Department of Biomaterials, Bioengineering Institute, New York University College of Dentsitry, New York, NY, USA.
Department of Oral and Maxillofacial Pathology, Radiology & Medicine, New York University College of Dentistry, New York, NY, USA.
J Dent Res. 2021 May;100(5):479-486. doi: 10.1177/0022034520973162. Epub 2020 Nov 12.
Oral cavity cancer has a low 5-y survival rate, but outcomes improve when the disease is detected early. Cytology is a less invasive method to assess oral potentially malignant disorders relative to the gold-standard scalpel biopsy and histopathology. In this report, we aimed to determine the utility of cytological signatures, including nuclear F-actin cell phenotypes, for classifying the entire spectrum of oral epithelial dysplasia and oral squamous cell carcinoma. We enrolled subjects with oral potentially malignant disorders, subjects with previously diagnosed malignant lesions, and healthy volunteers without lesions and obtained brush cytology specimens and matched scalpel biopsies from 486 subjects. Histopathological assessment of the scalpel biopsy specimens classified lesions into 6 categories. Brush cytology specimens were analyzed by machine learning classifiers trained to identify relevant cytological features. Multimodal diagnostic models were developed using cytology results, lesion characteristics, and risk factors. Squamous cells with nuclear F-actin staining were associated with early disease (i.e., lower proportions in benign lesions than in more severe lesions), whereas small round parabasal-like cells and leukocytes were associated with late disease (i.e., higher proportions in severe dysplasia and carcinoma than in less severe lesions). Lesions with the impression of oral lichen planus were unlikely to be either dysplastic or malignant. Cytological features substantially improved upon lesion appearance and risk factors in predicting squamous cell carcinoma. Diagnostic models accurately discriminated early and late disease with AUCs (95% CI) of 0.82 (0.77 to 0.87) and 0.93 (0.88 to 0.97), respectively. The cytological features identified here have the potential to improve screening and surveillance of the entire spectrum of oral potentially malignant disorders in multiple care settings.

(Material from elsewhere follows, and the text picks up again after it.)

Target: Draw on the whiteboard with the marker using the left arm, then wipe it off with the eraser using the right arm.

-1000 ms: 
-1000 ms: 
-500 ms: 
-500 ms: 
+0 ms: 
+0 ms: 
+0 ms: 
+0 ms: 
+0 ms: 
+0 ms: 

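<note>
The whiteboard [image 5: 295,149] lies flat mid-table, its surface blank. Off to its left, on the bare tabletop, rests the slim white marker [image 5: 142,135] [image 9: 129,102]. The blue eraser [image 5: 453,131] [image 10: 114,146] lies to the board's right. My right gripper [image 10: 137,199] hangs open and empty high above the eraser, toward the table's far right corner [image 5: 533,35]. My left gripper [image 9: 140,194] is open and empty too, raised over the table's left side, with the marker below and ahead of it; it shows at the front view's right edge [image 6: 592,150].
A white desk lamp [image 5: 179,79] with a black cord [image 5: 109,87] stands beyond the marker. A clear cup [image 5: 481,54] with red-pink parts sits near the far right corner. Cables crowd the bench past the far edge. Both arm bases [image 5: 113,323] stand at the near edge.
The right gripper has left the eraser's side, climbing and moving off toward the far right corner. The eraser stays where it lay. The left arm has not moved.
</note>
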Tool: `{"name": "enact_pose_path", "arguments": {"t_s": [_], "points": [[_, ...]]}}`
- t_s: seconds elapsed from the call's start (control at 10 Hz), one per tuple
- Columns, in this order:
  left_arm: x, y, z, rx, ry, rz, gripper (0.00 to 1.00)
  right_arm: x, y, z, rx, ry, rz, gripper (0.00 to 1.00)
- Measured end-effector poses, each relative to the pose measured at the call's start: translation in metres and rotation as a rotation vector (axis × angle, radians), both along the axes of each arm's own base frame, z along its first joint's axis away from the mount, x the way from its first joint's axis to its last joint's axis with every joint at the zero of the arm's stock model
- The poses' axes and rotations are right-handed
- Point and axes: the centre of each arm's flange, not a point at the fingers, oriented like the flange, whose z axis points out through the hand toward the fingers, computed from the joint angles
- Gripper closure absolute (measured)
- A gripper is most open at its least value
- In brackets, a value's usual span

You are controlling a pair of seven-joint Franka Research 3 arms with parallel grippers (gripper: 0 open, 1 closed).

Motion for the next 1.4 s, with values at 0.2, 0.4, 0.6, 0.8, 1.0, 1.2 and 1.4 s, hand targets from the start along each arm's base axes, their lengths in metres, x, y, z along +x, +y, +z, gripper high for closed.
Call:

口腔癌的 5 年生存率较低,但如果疾病早期得到检测,预后会有所改善。细胞学检查是一种相对金标准的手术刀活检和组织病理学检查而言,侵袭性更小的评估口腔潜在恶性疾病的方法。在本报告中,我们旨在确定细胞学特征(包括核 F-肌动蛋白细胞表型)在分类整个口腔上皮异型增生和口腔鳞状细胞癌谱中的效用。我们纳入了患有口腔潜在恶性疾病的受试者、患有先前诊断的恶性病变的受试者以及无病变的健康志愿者,并从 486 名受试者中获得了毛刷细胞学标本和匹配的手术刀活检标本。对手术刀活检标本的组织病理学评估将病变分为 6 类。使用机器学习分类器对毛刷细胞学标本进行分析,以识别相关的细胞学特征。使用细胞学结果、病变特征和危险因素开发了多模态诊断模型。核 F-肌动蛋白染色的鳞状细胞与早期疾病相关(即良性病变中比例低于更严重的病变),而小圆基底样细胞和白细胞与晚期疾病相关(即严重异型增生和癌中比例高于较轻的病变)。具有口腔扁平苔藓印象的病变不太可能是异型增生或恶性的。细胞学特征在预测鳞状细胞癌方面大大优于病变外观和危险因素。诊断模型以 AUC(95%CI)分别为 0.82(0.77 至 0.87)和 0.93(0.88 至 0.97)准确地区分了早期和晚期疾病。这里确定的细胞学特征有可能在多种护理环境中改善整个口腔潜在恶性疾病谱的筛查和监测。